Finite element method (FEM) provides several advantages over other numerical methods such as boundary element method, since it allows truly volumetric analysis and incorporation of realistic electrical conductivity values. Finite element mesh generation is the first requirement in such in FEM to represent the volumetric domain of interest with numerous finite elements accurately. However, conventional mesh generators and approaches offered by commercial packages do not generate meshes that are content-adaptive to the contents of given images. In this paper, we present software that has been implemented to generate content-adaptive finite element meshes (cMESHes) based on the contents of MR images.

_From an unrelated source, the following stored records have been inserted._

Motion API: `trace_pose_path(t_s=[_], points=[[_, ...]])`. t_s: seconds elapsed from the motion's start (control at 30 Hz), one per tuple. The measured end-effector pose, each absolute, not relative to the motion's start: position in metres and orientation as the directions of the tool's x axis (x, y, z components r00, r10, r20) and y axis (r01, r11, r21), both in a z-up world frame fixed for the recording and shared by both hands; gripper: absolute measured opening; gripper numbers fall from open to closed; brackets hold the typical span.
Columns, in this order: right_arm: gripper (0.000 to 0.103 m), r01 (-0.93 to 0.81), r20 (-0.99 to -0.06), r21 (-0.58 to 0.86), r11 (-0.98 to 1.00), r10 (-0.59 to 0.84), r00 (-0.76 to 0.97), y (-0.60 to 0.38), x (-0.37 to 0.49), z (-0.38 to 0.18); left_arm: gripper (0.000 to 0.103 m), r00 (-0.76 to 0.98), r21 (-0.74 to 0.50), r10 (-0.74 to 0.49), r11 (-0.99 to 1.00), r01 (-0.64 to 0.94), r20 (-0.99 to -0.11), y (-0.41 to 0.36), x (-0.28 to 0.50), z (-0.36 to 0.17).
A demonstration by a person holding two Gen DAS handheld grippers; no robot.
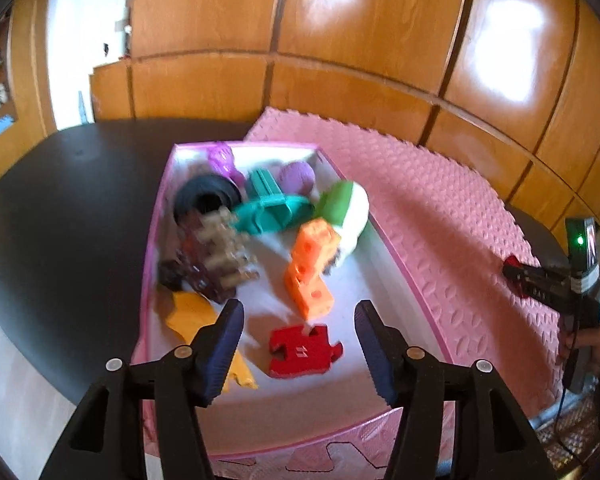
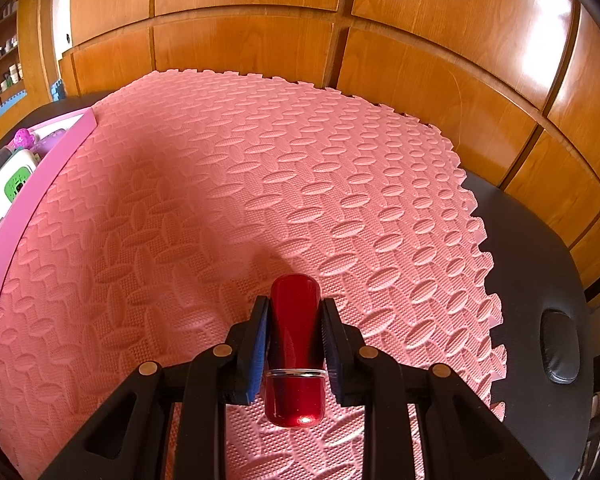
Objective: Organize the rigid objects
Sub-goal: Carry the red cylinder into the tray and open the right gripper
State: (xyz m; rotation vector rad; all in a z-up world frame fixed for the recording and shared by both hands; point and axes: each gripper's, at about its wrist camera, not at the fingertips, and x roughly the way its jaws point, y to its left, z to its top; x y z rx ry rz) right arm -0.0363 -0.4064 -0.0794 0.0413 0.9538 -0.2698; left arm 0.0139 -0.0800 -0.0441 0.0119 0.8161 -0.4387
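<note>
My left gripper [image 1: 300, 312] is open and empty above the near end of a pink-rimmed box [image 1: 396, 252]. Right below it in the box lies a red puzzle piece [image 1: 302, 350]. The box also holds orange cubes [image 1: 310, 268], a teal part [image 1: 272, 206], a green and white toy [image 1: 346, 208], a black ring [image 1: 204, 196], a brown toy [image 1: 216, 256], purple balls [image 1: 296, 176] and a yellow piece [image 1: 192, 312]. My right gripper [image 2: 294, 308] is shut on a red glossy cylinder [image 2: 294, 344] above the pink foam mat [image 2: 260, 184]. It shows at the right of the left wrist view [image 1: 540, 280].
The foam mat [image 1: 440, 216] lies on a black round table [image 1: 72, 200]. The box edge [image 2: 32, 184] shows at the left in the right wrist view. Wooden panels [image 1: 340, 40] stand behind. A black pad [image 2: 560, 352] sits on the table at right.
</note>
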Motion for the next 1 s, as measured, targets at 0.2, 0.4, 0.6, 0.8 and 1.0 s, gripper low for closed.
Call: trace_pose_path(t_s=[0.2, 0.4, 0.6, 0.8, 1.0], points=[[0.024, 0.253, -0.815, -0.078, 0.964, -0.208, 0.541, -0.407, -0.036, -0.079, 0.059, 0.649, -0.112, -0.317, 0.935, 0.337, -0.692, -0.075, 0.014, -0.029], [0.024, 0.263, -0.817, -0.075, 0.962, -0.211, 0.537, -0.407, -0.036, -0.079, 0.059, 0.671, -0.088, -0.278, 0.949, 0.302, -0.688, -0.068, 0.013, -0.028], [0.024, 0.28, -0.824, -0.049, 0.959, -0.198, 0.531, -0.409, -0.036, -0.079, 0.059, 0.672, -0.097, -0.264, 0.956, 0.276, -0.692, -0.06, 0.014, -0.029], [0.024, 0.298, -0.84, -0.032, 0.954, -0.187, 0.509, -0.41, -0.035, -0.077, 0.059, 0.681, -0.102, -0.257, 0.96, 0.26, -0.686, -0.052, 0.014, -0.028], [0.024, 0.363, -0.868, 0.007, 0.932, -0.175, 0.466, -0.412, -0.036, -0.074, 0.059, 0.693, -0.103, -0.246, 0.965, 0.242, -0.678, -0.044, 0.014, -0.027]])
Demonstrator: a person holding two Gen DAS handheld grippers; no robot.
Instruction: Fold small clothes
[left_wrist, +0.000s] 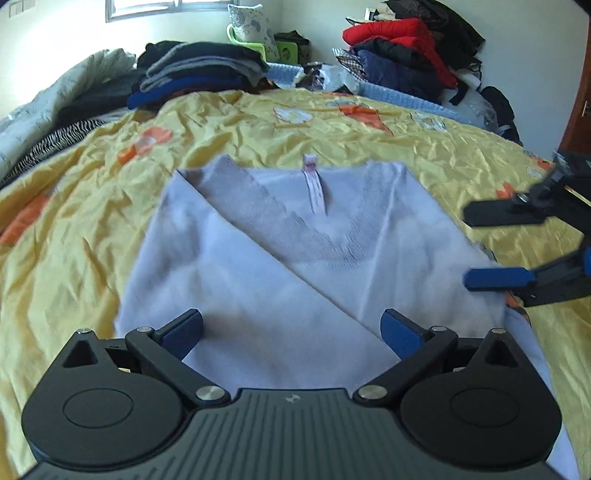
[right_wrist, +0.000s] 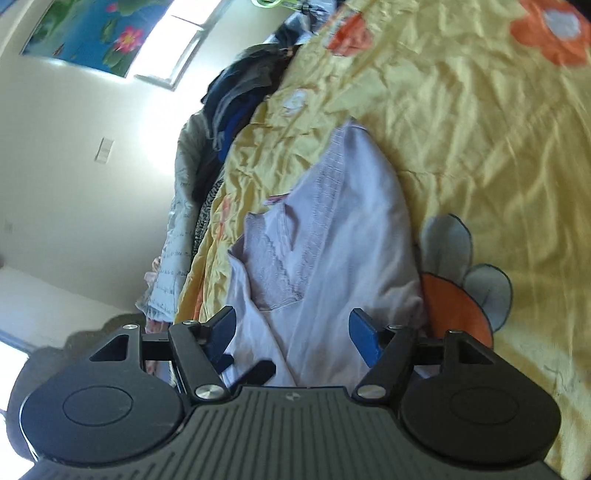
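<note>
A small pale lilac garment lies flat on the yellow bedspread, its left side folded diagonally over the front, its V neckline and label toward the far side. My left gripper is open and empty just above the garment's near part. My right gripper is open at the garment's right edge, turned sideways. In the right wrist view the right gripper is open and empty over the garment, and the left gripper's fingertips show below it.
Stacks of folded dark clothes and a red and navy jacket pile sit at the bed's far side. A grey quilt lies at far left. A door stands at right.
</note>
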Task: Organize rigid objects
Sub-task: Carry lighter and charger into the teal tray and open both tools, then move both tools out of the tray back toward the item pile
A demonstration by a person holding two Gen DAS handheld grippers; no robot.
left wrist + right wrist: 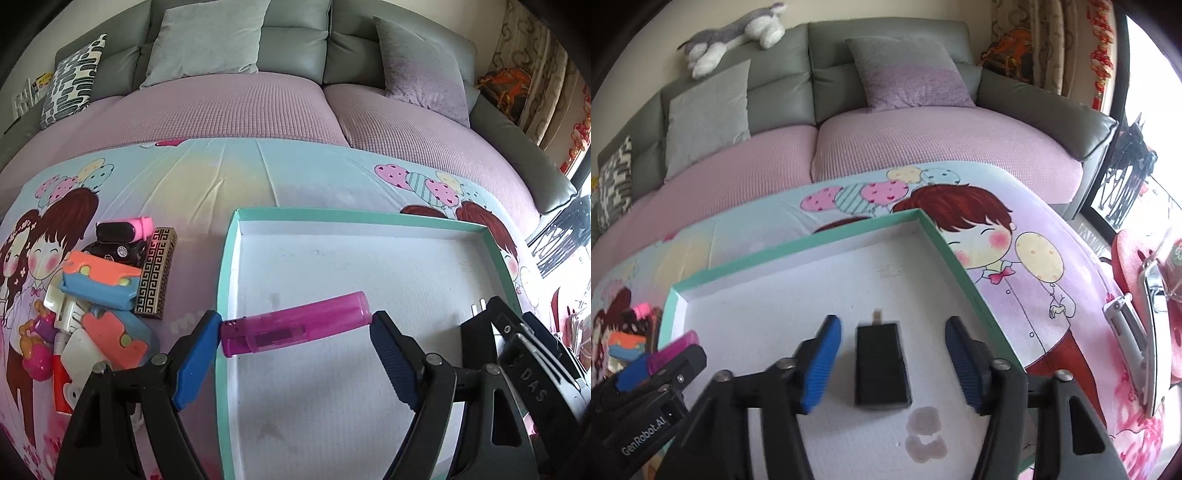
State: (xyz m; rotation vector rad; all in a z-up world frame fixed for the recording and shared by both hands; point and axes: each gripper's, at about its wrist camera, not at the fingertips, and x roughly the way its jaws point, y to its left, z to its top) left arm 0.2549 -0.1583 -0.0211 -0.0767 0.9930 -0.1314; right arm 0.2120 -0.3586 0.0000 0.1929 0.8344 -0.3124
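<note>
A shallow box with a teal rim (pixel 225 266) and white floor lies on the cartoon-print cloth; it also shows in the right wrist view (pixel 942 236). My left gripper (pixel 295 325) is shut on a translucent magenta lighter (pixel 295 323), held end to end between the blue pads above the box's left part. My right gripper (pixel 894 356) is open, its blue fingers either side of a black plug adapter (pixel 881 365) lying on the box floor, not touching it. The lighter's end shows in the right wrist view (pixel 674 349).
A pile of small items lies left of the box: orange-and-blue cases (pixel 99 280), a black-and-gold patterned box (pixel 157 273), a black toy car (pixel 114 251), a pink-capped item (pixel 125 227). A grey sofa (pixel 295 44) with cushions stands behind. A red chair (pixel 1145 295) stands at the right.
</note>
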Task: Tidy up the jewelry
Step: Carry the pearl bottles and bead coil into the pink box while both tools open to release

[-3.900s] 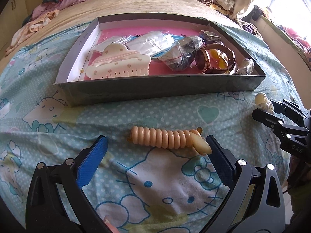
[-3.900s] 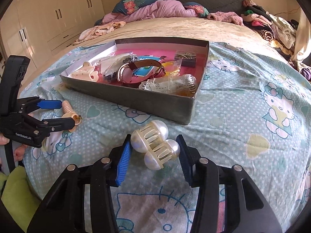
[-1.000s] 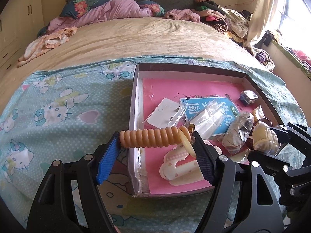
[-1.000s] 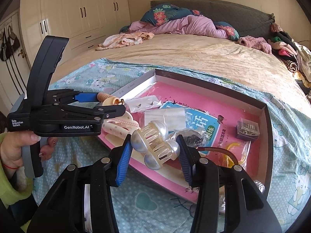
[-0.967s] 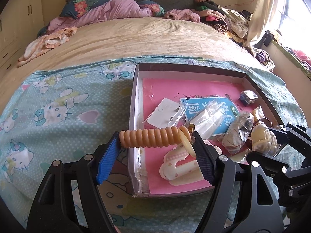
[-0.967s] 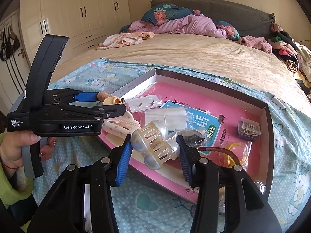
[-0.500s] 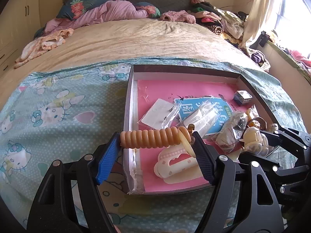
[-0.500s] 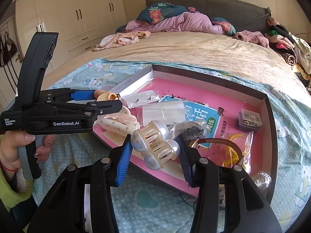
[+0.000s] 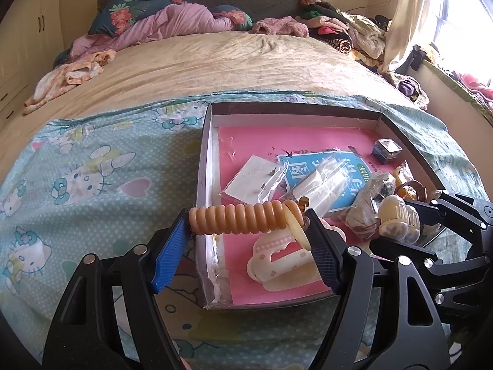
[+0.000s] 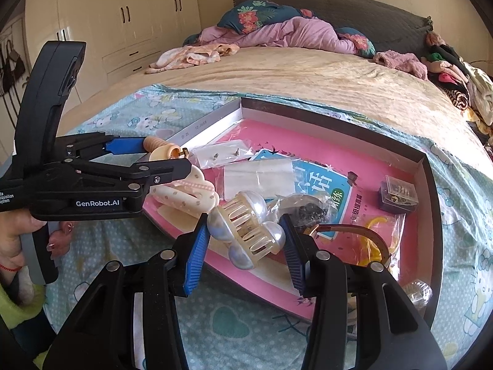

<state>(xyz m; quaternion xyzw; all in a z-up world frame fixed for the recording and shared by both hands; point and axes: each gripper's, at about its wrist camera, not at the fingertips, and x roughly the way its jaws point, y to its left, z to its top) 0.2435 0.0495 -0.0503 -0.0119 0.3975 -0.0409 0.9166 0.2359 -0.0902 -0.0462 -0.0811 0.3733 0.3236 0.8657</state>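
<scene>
My left gripper [image 9: 246, 237] is shut on a tan spiral hair tie [image 9: 243, 218], held crosswise above the near-left corner of the pink-lined box [image 9: 207, 166]. My right gripper [image 10: 245, 240] is shut on a pearl-domed cream hair claw [image 10: 246, 228], hovering over the box's near edge [image 10: 426, 203]. In the left wrist view the right gripper [image 9: 400, 220] shows at the right with the claw [image 9: 397, 215]. In the right wrist view the left gripper [image 10: 166, 157] reaches in from the left with the hair tie [image 10: 160, 148].
Inside the box lie a cream polka-dot hair claw [image 9: 277, 260], clear earring packets [image 9: 255, 180], a blue printed card [image 10: 320, 185], a small dark case [image 10: 399, 197] and a brown band [image 10: 363, 237]. A hand [image 10: 18, 237] grips the left tool. Piled clothes [image 9: 339, 34] cover the bed's far side.
Both grippers have drifted slightly over the box with their hair pieces still clamped; earlier these pieces lay on the blanket in front of the box.
</scene>
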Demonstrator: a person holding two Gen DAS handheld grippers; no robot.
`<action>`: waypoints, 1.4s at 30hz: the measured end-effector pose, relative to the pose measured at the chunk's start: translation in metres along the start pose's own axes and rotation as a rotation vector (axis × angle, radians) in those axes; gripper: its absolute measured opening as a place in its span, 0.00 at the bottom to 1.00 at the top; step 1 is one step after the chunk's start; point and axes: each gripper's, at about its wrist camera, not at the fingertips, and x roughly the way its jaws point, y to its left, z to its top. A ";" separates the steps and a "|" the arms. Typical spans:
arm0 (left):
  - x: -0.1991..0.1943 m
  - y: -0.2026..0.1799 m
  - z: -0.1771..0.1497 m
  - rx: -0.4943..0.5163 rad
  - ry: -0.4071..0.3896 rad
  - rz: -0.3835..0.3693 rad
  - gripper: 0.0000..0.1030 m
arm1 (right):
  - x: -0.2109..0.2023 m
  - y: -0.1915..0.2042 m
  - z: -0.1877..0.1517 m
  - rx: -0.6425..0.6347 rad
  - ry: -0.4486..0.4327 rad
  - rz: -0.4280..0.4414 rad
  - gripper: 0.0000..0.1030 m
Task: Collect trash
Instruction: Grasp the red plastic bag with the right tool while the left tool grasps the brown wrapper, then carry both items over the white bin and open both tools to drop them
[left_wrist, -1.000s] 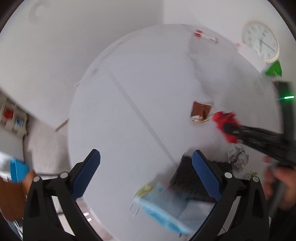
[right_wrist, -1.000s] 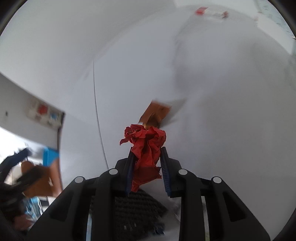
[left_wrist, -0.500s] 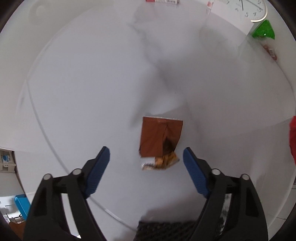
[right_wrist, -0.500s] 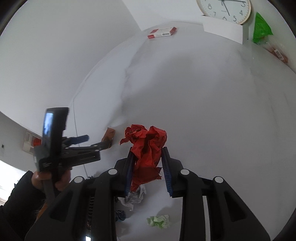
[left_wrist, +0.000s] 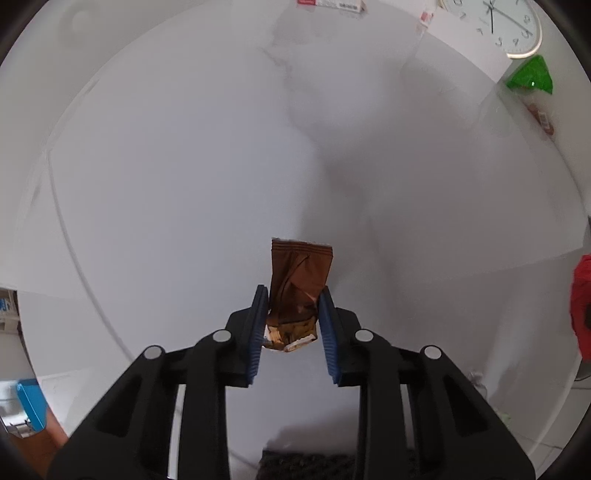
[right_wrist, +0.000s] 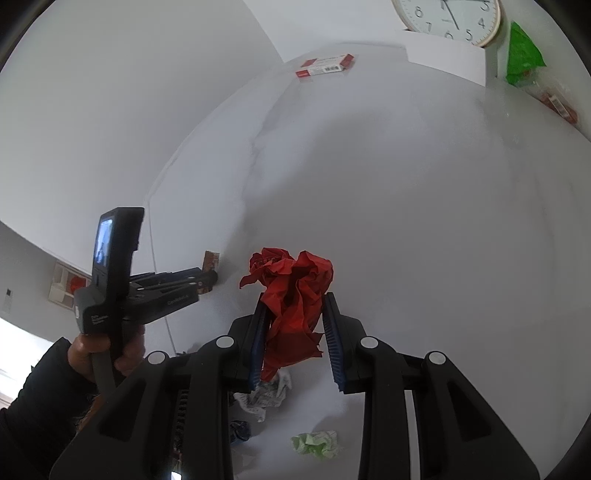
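A round white table (left_wrist: 184, 166) with faint grey marbling is filling both wrist views, standing close against plain white walls that are meeting in a corner behind it. On the table, the left gripper (left_wrist: 291, 295) is pointing steeply down and its blue-padded jaws are closing on a brown snack wrapper (left_wrist: 300, 273); the wrapper's crumpled lower end is sitting between the pads, which are touching its sides, while its flat sealed end is sticking out ahead of them. The right gripper (right_wrist: 295, 306) is holding a crumpled red paper (right_wrist: 291, 291) pinched between its pads, above the tabletop. Under it, near the table's near edge, a white crumpled paper (right_wrist: 266, 397), a pale green crumpled paper (right_wrist: 316, 443) and a small dark blue scrap (right_wrist: 240, 432) are lying close together. In the right wrist view a hand (right_wrist: 103, 354) in a dark sleeve is gripping the left tool's handle, and the wrapper (right_wrist: 210, 264) is showing at its tips. At the far side of the table a red and white box (right_wrist: 325, 64) is lying flat, a white card (right_wrist: 447, 55) is standing upright, and a round wall clock (right_wrist: 447, 14) is leaning behind it. A green bag (right_wrist: 522, 51) is sitting at the far right edge, with a reddish packet (right_wrist: 557, 103) just beside it.
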 end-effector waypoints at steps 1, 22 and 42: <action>-0.011 0.005 -0.005 -0.019 -0.014 0.004 0.27 | 0.000 0.002 0.000 -0.010 -0.001 0.002 0.29; -0.235 0.212 -0.356 -0.527 -0.130 0.234 0.28 | -0.021 0.284 -0.141 -0.468 0.119 0.345 0.30; -0.103 0.317 -0.501 -0.749 0.022 -0.015 0.74 | 0.038 0.424 -0.276 -0.747 0.344 0.257 0.31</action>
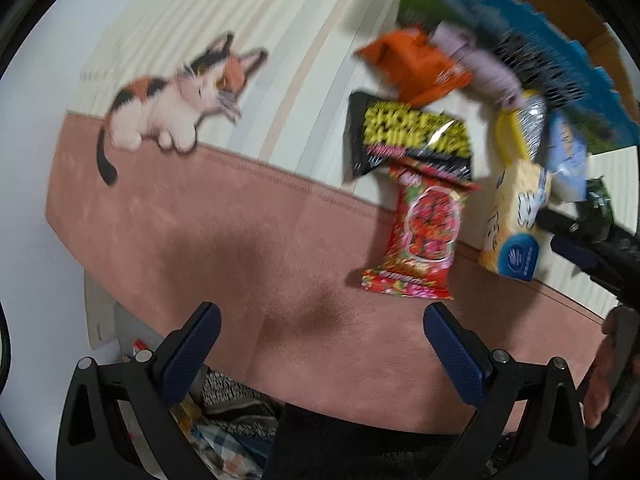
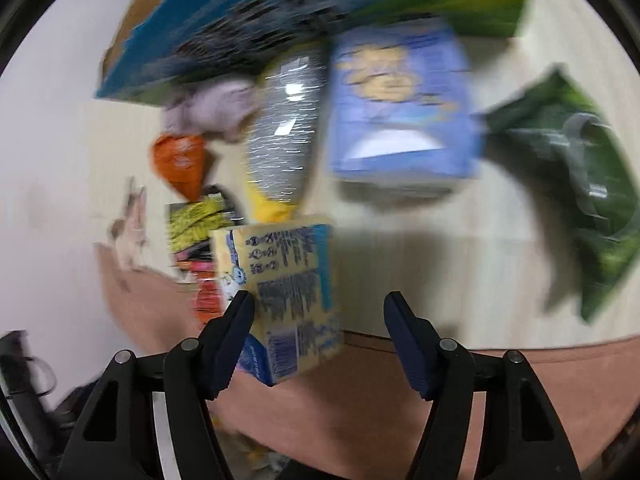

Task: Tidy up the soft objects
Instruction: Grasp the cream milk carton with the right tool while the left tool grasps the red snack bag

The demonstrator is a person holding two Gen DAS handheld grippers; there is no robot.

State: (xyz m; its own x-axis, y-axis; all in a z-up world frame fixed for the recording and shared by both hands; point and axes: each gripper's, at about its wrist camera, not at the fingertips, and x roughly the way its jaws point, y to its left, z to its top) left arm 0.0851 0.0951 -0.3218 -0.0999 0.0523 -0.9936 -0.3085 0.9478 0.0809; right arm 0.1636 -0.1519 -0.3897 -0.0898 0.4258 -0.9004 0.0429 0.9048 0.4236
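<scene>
Several soft packets lie in a loose heap on a cat-print mat. Among them are an orange pouch, a black and yellow packet, a red sweets bag and a yellow pack. My left gripper hovers open above the mat's pink band, short of the red bag, holding nothing. My right gripper is open; the yellow pack lies by its left finger, and the right finger is apart from it. The right gripper reaches in beside that pack.
A silver and yellow bag, a blue packet, a green packet and a lilac cloth lie further on. A blue-edged box stands behind the heap. Clutter shows below the mat's near edge.
</scene>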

The software offers various computational tools for cMESH generation from multi-slice MR images. The software named as the Content-adaptive FE Mesh Generation Toolbox runs under the commercially available technical computation software called Matlab. The major routines in the toolbox include anisotropic filtering of MR images, feature map generation, content-adaptive node generation, Delaunay tessellation, and MRI segmentation for the head conductivity modeling. The presented tools should be useful to researchers who wish to generate efficient mesh models from a set of MR images. The toolbox is available upon request made to the Functional and Metabolic Imaging Center or Bio-imaging Laboratory at Kyung Hee University in Korea.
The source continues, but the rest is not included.